One of the most important phases here is step 3, the discussion phase. This is where all the important stakeholders weigh in with their expertise (and of course, opinions).
As such an important phase, here are some common discussion points here, to help inspire you to think of your own:
- End Goals (KPIs): the project’s objectives
- Priorities: agree on a prioritised list of the end goals
- Review Target Users: explain the results of your research so far, including typical behaviors, workflows, pain points, and frustrations
- Information Architecture: for digital products, this refers to how the product will be organised (e.g. navigation)
- Content: a basic approach to content, including layout, themes, and tones
- Aesthetics: general creative approach, including atmosphere and any inspiration (refer back to any sketches or mood boards)

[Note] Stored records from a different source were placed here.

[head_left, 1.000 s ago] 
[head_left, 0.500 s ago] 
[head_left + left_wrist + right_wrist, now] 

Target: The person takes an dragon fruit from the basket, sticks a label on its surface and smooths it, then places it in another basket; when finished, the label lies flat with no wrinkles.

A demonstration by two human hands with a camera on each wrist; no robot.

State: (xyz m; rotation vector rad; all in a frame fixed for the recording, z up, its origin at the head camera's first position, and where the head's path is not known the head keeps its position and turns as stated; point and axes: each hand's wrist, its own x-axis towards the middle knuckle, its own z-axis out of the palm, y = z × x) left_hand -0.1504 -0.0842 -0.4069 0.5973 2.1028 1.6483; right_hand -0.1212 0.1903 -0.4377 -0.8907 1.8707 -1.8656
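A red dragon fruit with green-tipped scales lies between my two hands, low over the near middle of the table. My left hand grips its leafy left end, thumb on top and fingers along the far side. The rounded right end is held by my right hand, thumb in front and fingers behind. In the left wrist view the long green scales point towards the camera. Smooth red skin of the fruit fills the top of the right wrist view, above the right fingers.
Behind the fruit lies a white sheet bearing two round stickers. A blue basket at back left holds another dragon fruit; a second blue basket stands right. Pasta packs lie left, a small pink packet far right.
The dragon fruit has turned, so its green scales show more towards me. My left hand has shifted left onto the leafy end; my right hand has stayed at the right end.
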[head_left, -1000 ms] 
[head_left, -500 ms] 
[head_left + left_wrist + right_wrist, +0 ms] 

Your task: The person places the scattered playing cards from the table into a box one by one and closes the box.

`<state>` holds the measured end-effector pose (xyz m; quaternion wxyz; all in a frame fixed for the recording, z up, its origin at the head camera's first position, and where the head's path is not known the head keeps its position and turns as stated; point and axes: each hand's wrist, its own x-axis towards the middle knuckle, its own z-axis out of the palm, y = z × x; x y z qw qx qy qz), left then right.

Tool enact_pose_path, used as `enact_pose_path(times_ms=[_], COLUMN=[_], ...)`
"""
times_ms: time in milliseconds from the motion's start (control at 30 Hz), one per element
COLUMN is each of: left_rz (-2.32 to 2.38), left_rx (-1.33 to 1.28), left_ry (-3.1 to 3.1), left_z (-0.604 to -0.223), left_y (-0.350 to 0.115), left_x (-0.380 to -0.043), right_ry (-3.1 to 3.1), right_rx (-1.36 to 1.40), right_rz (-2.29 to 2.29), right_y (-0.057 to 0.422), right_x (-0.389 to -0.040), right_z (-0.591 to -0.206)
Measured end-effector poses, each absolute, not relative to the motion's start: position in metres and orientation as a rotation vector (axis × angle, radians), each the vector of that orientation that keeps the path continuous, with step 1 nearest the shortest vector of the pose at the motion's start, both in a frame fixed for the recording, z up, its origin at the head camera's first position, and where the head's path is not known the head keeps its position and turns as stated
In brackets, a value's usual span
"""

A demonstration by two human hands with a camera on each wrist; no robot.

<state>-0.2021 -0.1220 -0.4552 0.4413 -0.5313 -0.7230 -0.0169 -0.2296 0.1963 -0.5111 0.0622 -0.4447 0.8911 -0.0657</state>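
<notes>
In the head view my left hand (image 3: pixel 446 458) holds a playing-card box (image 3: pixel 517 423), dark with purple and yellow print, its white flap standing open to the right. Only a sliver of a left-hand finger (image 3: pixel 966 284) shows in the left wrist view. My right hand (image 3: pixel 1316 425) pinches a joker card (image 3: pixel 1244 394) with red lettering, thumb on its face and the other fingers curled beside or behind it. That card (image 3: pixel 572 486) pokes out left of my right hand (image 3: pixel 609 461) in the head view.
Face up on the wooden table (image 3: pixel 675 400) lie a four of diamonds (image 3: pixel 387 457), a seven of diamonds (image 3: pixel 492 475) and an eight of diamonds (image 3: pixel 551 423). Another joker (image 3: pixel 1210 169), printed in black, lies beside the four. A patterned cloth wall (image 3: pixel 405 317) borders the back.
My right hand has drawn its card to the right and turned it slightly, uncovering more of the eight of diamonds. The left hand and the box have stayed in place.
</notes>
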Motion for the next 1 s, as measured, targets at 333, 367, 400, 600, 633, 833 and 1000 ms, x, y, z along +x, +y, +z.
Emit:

Feel free to amend or add activities or talking points to suit your needs. This is just one agenda that’s proven useful, but it’s by no means the only way to conduct a kickoff meeting.
It’s always hard to get VIPs in the same place at the same time, so make the most out of this opportunity by coming in prepared. Know beforehand what you want to get out of the meeting, and invite everyone whose presence you think would benefit the project. Follow the agenda based on your needs, and make a good kickoff meeting.